What you need to do: If a record holds a picture, drop the picture and return the rest of the record word for word.

Data provided:
++++
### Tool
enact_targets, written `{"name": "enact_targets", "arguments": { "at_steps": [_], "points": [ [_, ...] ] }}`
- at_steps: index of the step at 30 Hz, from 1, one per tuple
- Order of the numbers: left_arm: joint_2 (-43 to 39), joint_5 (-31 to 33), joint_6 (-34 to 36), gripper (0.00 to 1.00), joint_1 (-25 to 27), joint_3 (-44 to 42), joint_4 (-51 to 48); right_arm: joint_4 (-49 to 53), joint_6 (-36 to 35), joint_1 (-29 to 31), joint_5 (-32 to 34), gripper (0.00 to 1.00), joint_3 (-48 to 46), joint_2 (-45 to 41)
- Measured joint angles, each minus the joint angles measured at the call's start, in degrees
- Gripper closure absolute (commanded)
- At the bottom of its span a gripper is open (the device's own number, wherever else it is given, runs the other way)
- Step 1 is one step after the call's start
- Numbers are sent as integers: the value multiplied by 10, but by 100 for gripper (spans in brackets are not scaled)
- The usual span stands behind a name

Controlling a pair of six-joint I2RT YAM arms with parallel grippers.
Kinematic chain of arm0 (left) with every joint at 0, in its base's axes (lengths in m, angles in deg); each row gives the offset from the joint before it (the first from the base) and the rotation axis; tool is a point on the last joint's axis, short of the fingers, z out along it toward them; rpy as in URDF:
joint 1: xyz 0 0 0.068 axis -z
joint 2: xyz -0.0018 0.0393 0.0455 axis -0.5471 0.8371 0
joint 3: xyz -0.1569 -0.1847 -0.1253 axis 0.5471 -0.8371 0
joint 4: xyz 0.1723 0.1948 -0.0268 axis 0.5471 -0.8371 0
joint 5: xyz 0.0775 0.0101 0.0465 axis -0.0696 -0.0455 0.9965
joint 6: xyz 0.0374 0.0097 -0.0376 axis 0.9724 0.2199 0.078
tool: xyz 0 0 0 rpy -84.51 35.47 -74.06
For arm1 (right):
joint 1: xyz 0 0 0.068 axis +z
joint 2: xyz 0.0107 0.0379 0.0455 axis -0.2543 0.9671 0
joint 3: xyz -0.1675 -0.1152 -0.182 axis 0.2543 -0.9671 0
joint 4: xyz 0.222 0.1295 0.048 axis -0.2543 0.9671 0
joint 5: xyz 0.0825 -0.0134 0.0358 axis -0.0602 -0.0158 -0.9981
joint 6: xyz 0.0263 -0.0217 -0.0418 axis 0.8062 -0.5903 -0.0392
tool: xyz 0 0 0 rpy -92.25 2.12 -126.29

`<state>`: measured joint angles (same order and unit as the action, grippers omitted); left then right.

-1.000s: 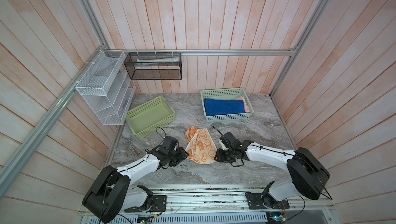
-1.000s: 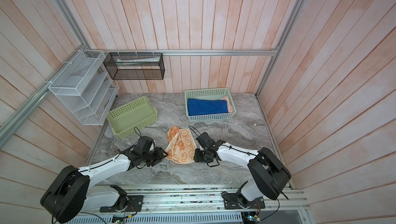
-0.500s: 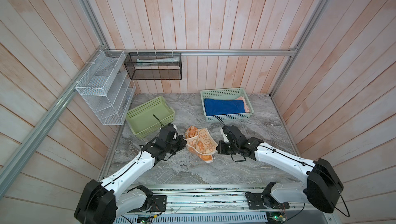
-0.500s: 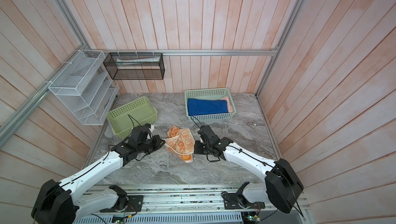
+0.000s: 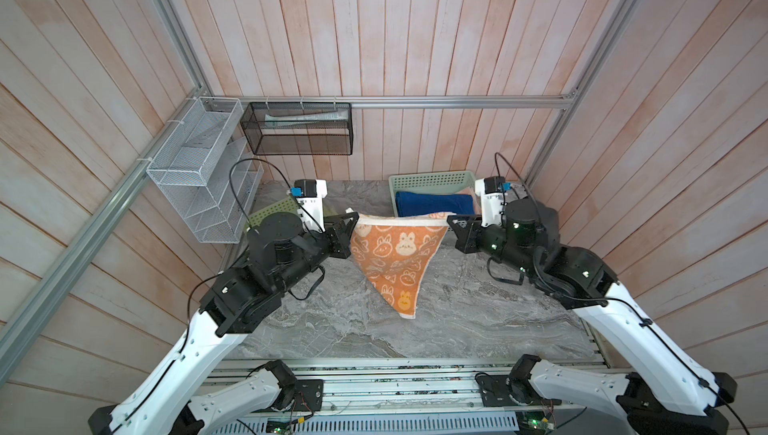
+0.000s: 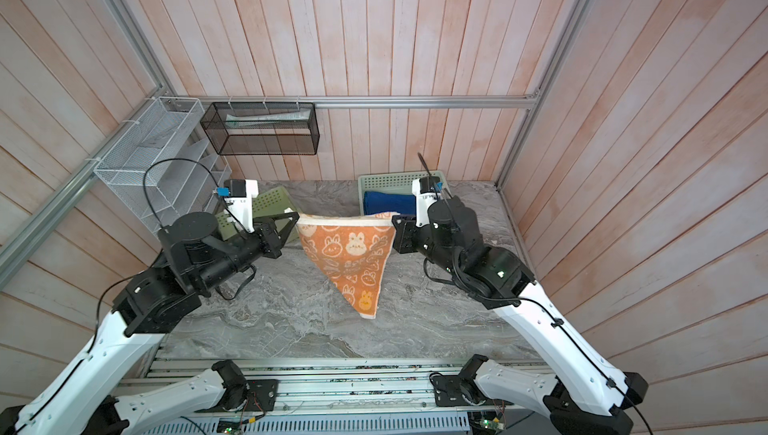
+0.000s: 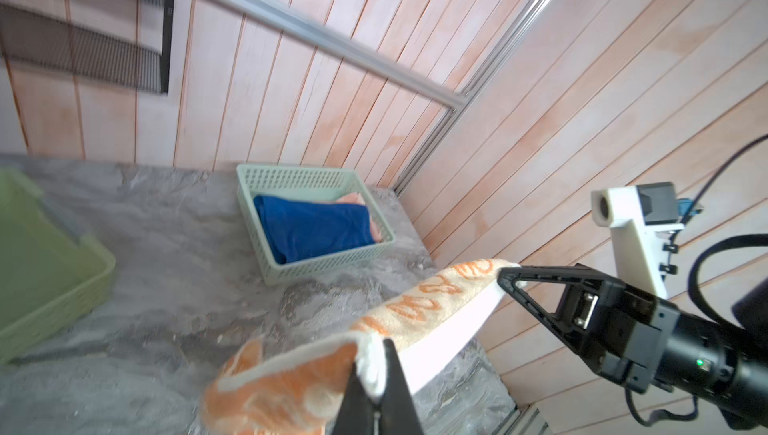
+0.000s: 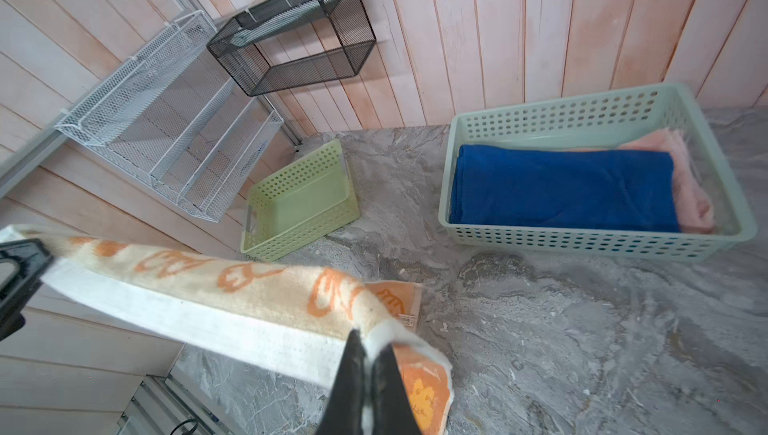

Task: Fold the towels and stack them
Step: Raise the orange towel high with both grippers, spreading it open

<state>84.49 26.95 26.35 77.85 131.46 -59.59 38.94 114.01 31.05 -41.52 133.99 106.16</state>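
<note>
The left gripper (image 5: 352,221) and the right gripper (image 5: 450,221) are each clamped tight on an upper corner of the orange towel (image 5: 395,258). A second ago it lay crumpled on the counter (image 5: 457,320); now it hangs stretched between them, its lower corner pointing down. With it opened out, laying it flat for a first fold looks next, while the blue towel (image 5: 434,204) sits in the pale basket (image 5: 432,179) behind

the orange towel (image 5: 395,254) is nubby terry cloth, basket (image 8: 582,241) matt perforated plastic, rack (image 5: 187,187) metal mesh, tabletop (image 5: 457,308) smooth marbled.
</note>
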Motion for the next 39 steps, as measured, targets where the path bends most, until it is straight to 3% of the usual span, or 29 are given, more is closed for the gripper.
{"name": "enact_targets", "arguments": {
  "at_steps": [9,12,16,18,20,25,28,34,39],
  "points": [
    [46,114,39,100,148,162,-47,182,-41,37,33,100,316,87],
    [63,147,45,100,158,176,-60,207,-49,40,50,100,328,94],
    [87,202,45,100,154,178,-84,202,-64,39,79,100,262,89],
    [101,204,45,100,120,181,-99,198,-76,23,76,100,242,105],
    [116,168,43,100,50,181,-106,180,-88,-10,46,100,236,138],
    [150,-9,28,100,-165,96,-69,90,-122,-97,-75,100,223,264],
    [190,-83,24,100,-243,42,-33,51,-142,-124,-122,100,223,351],
    [310,-180,25,100,-318,7,57,44,-167,-147,-137,100,318,546],
    [348,-218,17,100,-334,-41,113,59,-180,-151,-120,100,330,578]
  ]
}}
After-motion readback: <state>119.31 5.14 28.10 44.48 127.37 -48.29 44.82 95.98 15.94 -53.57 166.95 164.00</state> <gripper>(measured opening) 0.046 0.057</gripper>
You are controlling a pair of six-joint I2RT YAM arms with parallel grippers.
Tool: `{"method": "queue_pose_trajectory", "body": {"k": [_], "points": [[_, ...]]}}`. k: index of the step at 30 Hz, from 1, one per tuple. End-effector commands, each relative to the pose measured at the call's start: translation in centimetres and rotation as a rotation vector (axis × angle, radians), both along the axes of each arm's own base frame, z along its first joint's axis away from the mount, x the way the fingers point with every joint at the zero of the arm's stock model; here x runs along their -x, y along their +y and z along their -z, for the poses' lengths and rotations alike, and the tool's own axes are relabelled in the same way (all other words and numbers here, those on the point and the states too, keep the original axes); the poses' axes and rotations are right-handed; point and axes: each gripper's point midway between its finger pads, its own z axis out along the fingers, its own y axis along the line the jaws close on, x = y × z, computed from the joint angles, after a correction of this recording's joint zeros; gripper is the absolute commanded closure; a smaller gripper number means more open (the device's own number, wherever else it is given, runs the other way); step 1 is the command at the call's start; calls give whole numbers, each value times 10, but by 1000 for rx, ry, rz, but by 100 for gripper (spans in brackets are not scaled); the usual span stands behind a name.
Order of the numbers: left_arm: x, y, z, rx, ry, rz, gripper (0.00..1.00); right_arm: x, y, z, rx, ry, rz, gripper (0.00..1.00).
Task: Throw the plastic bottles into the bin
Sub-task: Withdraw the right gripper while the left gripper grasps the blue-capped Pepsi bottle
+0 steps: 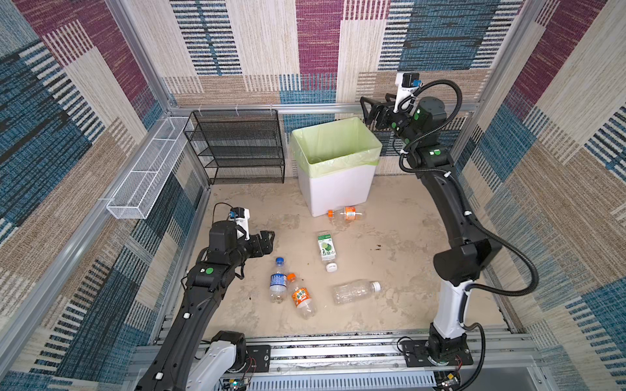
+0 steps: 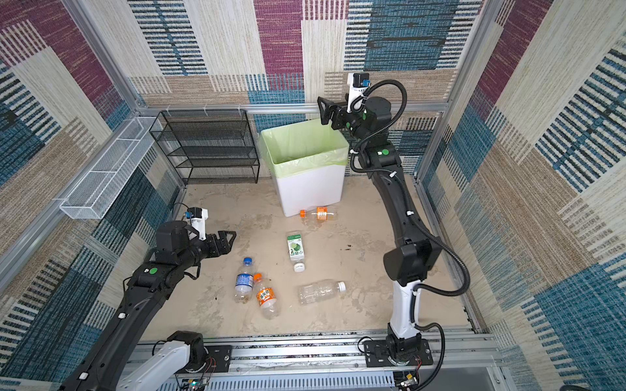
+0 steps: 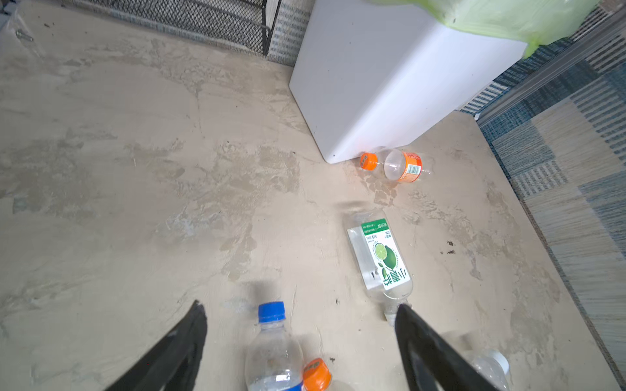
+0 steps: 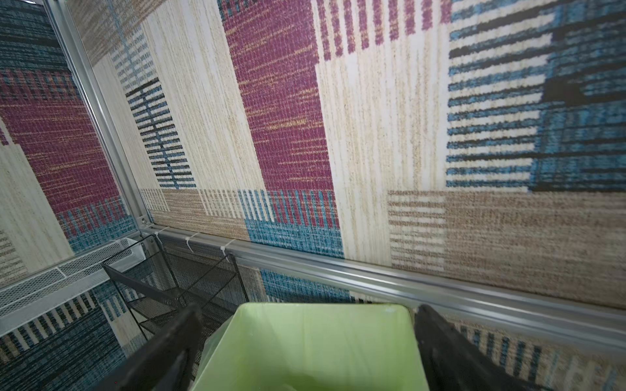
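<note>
Several plastic bottles lie on the sandy floor: an orange-labelled one (image 1: 349, 214) against the bin (image 1: 335, 189), a green-labelled one (image 1: 327, 248), a blue-capped one (image 1: 278, 281), an orange-capped one (image 1: 301, 298) and a clear white-capped one (image 1: 355, 290). The bin is white with a pale green bag (image 4: 311, 345) over its rim. My left gripper (image 1: 269, 237) hangs open and empty above the floor, just short of the blue-capped bottle (image 3: 274, 345). High over the bin's back right corner, my right gripper (image 1: 365, 110) is open with nothing between its fingers.
A black wire-mesh rack (image 1: 237, 145) stands left of the bin against the back wall. A long white wire basket (image 1: 149, 172) hangs on the left wall. Carpeted walls and aluminium rails enclose the floor on three sides.
</note>
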Motion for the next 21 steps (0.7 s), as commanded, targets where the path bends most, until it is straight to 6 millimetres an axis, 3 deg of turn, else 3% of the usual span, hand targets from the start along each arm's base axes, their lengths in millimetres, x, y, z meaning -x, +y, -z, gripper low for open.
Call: {"method": "queue_pose_trajectory", "body": {"k": [1,5,14,21], "points": [[14,2,28,55,125,-54,12,34,-29,-27,-43,-155,101,1],[33,1,59,96,235,-81,12,63,-55,2,-73,-109,162,1],[56,-12,100,101,359,-70,11,88,-96,103,-103,110,262,1],[61,-23,130,67,434,-49,12,98,-112,143,-109,197,292,0]]}}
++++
Written solution:
### Tool
enact_targets, written `{"name": "enact_targets", "arguments": { "at_steps": [_], "points": [ [_, ...] ] }}`
- at_steps: index of the step at 30 Hz, from 1, one per tuple
- Order of the numbers: left_arm: joint_2 (-43 to 39), joint_5 (-31 to 33), joint_6 (-34 to 36), gripper (0.00 to 1.00), joint_1 (-25 to 27), joint_3 (-44 to 42), joint_4 (-51 to 48); right_arm: joint_4 (-49 to 53), joint_6 (-36 to 35), joint_1 (-29 to 31), joint_5 (-32 to 34), gripper (0.00 to 1.00), joint_3 (-48 to 46), joint_2 (-45 to 41)
- Measured joint angles, each minus the joint angles measured at the call's start, in degrees
- Gripper closure absolute (commanded)
- At the bottom of its span a gripper is open (the device's own number, wherever else it is given, runs the other way)
- Step 1 is one step after the call's start
- Numbers are sent as integers: the value multiplied by 10, but by 100 for gripper (spans in brackets are not scaled)
- The usual span stands behind a name

Controlling a pair of six-joint I2RT YAM arms with parallel grippers.
Kinematic chain of arm0 (left) with every joint at 0, in its base's axes (lengths in m, angles in deg); each row gives the offset from the joint before it (the first from the base) and the rotation axis; tool is a point on the last joint's axis, short of the fingers, z out along it toward them; rpy as in URDF:
joint 1: xyz 0 0 0.068 axis -z
joint 2: xyz -0.0018 0.0393 0.0455 axis -0.5471 0.8371 0
joint 3: xyz -0.1569 -0.1847 -0.1253 axis 0.5471 -0.8371 0
joint 4: xyz 0.1723 0.1948 -0.0268 axis 0.5471 -0.8371 0
joint 5: xyz 0.0775 0.0101 0.0465 axis -0.0696 -0.0455 0.9965
joint 6: xyz 0.0374 0.0097 -0.0376 axis 0.9724 0.2199 0.078
tool: xyz 0 0 0 rpy -84.51 35.47 -74.06
For arm1 (right):
joint 1: xyz 0 0 0.068 axis +z
joint 2: xyz 0.0107 0.0379 0.0455 axis -0.2543 0.9671 0
joint 3: xyz -0.1675 -0.1152 -0.182 axis 0.2543 -0.9671 0
joint 4: xyz 0.222 0.1295 0.048 axis -0.2543 0.9671 0
joint 5: xyz 0.0825 -0.0134 0.0358 axis -0.0602 -0.0158 -0.9981
joint 6: xyz 0.0263 -0.0217 -0.0418 axis 0.8062 -0.5903 -0.0392
tool: xyz 0 0 0 rpy -92.25 2.12 -126.29

`<state>`: measured joint angles (same order and unit as the action, grippers omitted); left then right.

-1.000s: 
-1.000s: 
-0.500s: 
-0.500s: 
+0.000s: 
+0.000s: 
+0.000s: 
+0.000s: 

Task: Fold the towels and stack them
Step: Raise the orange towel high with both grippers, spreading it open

<state>84.49 26.95 26.35 77.85 131.46 -59.59 38.94 114.01 31.05 -41.52 133.99 106.16</state>
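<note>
The left gripper (image 5: 352,221) and the right gripper (image 5: 450,221) are each clamped tight on an upper corner of the orange towel (image 5: 395,258). A second ago it lay crumpled on the counter (image 5: 457,320); now it hangs stretched between them, its lower corner pointing down. With it opened out, laying it flat for a first fold looks next, while the blue towel (image 5: 434,204) sits in the pale basket (image 5: 432,179) behind

the orange towel (image 5: 395,254) is nubby terry cloth, basket (image 8: 582,241) matt perforated plastic, rack (image 5: 187,187) metal mesh, tabletop (image 5: 457,308) smooth marbled.
</note>
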Motion for the next 39 steps, as measured, targets where the path bends most, until it is straight to 3% of the usual span, or 29 are given, more is closed for the gripper.
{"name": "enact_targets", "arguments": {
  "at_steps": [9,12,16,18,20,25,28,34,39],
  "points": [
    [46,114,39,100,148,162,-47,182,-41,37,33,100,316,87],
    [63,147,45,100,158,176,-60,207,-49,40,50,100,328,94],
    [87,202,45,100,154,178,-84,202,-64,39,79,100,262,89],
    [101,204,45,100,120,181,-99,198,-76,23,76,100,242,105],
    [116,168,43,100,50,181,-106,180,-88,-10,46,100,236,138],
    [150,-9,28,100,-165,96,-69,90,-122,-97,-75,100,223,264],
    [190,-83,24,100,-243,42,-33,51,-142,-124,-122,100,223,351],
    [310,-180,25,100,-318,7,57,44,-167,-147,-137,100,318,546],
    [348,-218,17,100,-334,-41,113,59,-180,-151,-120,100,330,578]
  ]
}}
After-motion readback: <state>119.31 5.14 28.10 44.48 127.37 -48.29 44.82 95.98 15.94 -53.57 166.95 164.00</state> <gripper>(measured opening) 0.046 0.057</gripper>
You are controlling a pair of six-joint I2RT YAM arms with parallel grippers.
Tool: `{"method": "queue_pose_trajectory", "body": {"k": [_], "points": [[_, ...]]}}`. k: index of the step at 30 Hz, from 1, one per tuple. End-effector commands, each relative to the pose measured at the call's start: translation in centimetres and rotation as a rotation vector (axis × angle, radians), both along the axes of each arm's own base frame, z along its first joint's axis away from the mount, x the way the fingers point with every joint at the zero of the arm's stock model; here x runs along their -x, y along their +y and z along their -z, for the poses' lengths and rotations alike, and the tool's own axes are relabelled in the same way (all other words and numbers here, those on the point and the states too, keep the original axes); the poses' axes and rotations are right-handed; point and axes: each gripper's point midway between its finger pads, its own z axis out along the fingers, its own y axis along the line the jaws close on, x = y × z, computed from the joint angles, after a correction of this recording's joint zeros; gripper is the absolute commanded closure; a smaller gripper number means more open (the device's own number, wherever else it is given, runs the other way); step 1 is the command at the call's start; calls give whole numbers, each value times 10, but by 1000 for rx, ry, rz, but by 100 for gripper (spans in brackets are not scaled); the usual span stands behind a name.
Order of the numbers: left_arm: x, y, z, rx, ry, rz, gripper (0.00..1.00); right_arm: x, y, z, rx, ry, rz, gripper (0.00..1.00).
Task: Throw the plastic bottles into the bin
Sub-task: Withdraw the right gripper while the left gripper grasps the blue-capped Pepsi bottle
+0 steps: 
+0 steps: 
+0 steps: 
+0 steps: 
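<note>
Several plastic bottles lie on the sandy floor: an orange-labelled one (image 1: 349, 214) against the bin (image 1: 335, 189), a green-labelled one (image 1: 327, 248), a blue-capped one (image 1: 278, 281), an orange-capped one (image 1: 301, 298) and a clear white-capped one (image 1: 355, 290). The bin is white with a pale green bag (image 4: 311, 345) over its rim. My left gripper (image 1: 269, 237) hangs open and empty above the floor, just short of the blue-capped bottle (image 3: 274, 345). High over the bin's back right corner, my right gripper (image 1: 365, 110) is open with nothing between its fingers.
A black wire-mesh rack (image 1: 237, 145) stands left of the bin against the back wall. A long white wire basket (image 1: 149, 172) hangs on the left wall. Carpeted walls and aluminium rails enclose the floor on three sides.
</note>
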Motion for the next 21 steps (0.7 s), as commanded, targets where the path bends most, until it is straight to 6 millimetres an axis, 3 deg of turn, else 3% of the usual span, hand targets from the start along each arm's base axes, their lengths in millimetres, x, y, z meaning -x, +y, -z, gripper low for open.
Call: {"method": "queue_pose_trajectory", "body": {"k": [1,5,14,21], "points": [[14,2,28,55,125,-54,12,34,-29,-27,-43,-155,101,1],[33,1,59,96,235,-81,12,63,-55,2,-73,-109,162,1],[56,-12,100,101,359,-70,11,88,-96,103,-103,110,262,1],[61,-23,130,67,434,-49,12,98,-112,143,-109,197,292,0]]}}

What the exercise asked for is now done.